- **EXERCISE REQUIREMENTS**
Filter the listing and keep only the lines with the word "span".

######

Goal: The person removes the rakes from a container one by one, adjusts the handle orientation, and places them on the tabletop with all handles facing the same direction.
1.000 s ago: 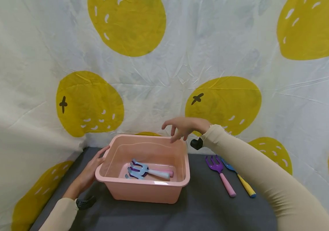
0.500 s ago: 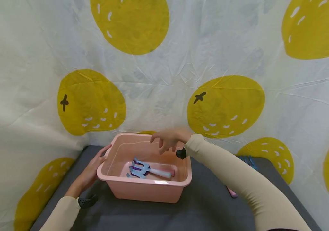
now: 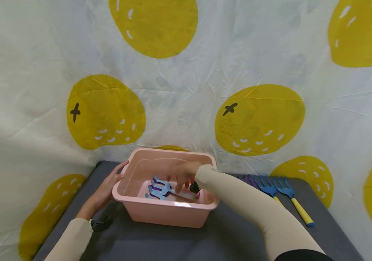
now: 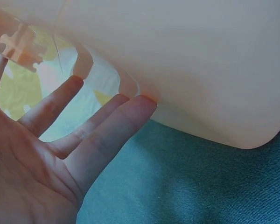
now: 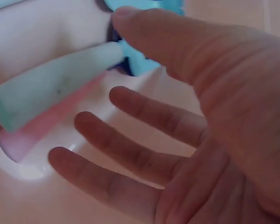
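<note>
A pink plastic basin point(image 3: 163, 214) stands on the dark table. My left hand point(image 3: 105, 186) rests against its left side, fingers extended; the left wrist view shows fingertips touching the outside wall. Inside the basin lies a light blue garden hand fork point(image 3: 162, 188) with a whitish handle. Under it is a purple fork with a pink handle point(image 5: 42, 126), partly hidden. My right hand point(image 3: 183, 174) reaches into the basin over the handles. In the right wrist view its fingers are spread and slightly bent around the whitish handle point(image 5: 56, 84), without gripping it.
Right of the basin, two blue forks with yellow handles, the outer one point(image 3: 298, 206) and the inner one point(image 3: 265, 185), lie beside a purple fork point(image 3: 247, 179). The right sleeve point(image 3: 238, 197) covers part of them. A lemon-patterned cloth point(image 3: 179, 119) hangs behind the table.
My right hand has moved left and down, from above the basin's far right corner into the basin. The left hand keeps its place on the basin. The view has shifted slightly.
</note>
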`<state>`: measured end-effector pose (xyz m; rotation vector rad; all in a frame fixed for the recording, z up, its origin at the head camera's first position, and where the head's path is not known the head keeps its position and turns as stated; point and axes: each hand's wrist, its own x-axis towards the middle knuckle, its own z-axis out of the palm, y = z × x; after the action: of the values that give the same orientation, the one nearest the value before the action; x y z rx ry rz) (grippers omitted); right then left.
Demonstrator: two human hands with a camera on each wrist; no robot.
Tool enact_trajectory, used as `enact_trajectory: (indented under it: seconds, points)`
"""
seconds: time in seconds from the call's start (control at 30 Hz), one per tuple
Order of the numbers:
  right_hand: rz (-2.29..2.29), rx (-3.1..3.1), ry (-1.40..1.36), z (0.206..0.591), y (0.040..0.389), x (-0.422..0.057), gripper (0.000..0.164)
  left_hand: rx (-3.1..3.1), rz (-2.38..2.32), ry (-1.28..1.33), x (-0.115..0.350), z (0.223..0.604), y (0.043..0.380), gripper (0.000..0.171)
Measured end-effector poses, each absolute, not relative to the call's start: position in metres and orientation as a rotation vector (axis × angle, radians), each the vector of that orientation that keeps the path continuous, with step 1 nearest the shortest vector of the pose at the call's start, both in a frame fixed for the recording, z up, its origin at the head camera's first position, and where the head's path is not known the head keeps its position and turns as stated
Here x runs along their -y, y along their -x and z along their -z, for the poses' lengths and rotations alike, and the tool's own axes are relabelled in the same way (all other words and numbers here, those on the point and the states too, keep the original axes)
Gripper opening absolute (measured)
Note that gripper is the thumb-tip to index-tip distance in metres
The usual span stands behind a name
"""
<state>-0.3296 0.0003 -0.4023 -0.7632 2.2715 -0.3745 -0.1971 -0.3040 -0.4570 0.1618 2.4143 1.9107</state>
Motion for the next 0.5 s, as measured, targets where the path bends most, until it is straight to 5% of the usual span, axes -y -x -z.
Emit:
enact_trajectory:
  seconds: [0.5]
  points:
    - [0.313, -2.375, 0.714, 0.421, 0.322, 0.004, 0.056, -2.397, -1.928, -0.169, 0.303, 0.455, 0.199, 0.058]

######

- **COMPLETED TASK**
The usual span stands behind a name
Motion for the next 0.5 s, as measured, targets where the path bends most, until it is straight to 5% of the usual span, axes -y -x -z.

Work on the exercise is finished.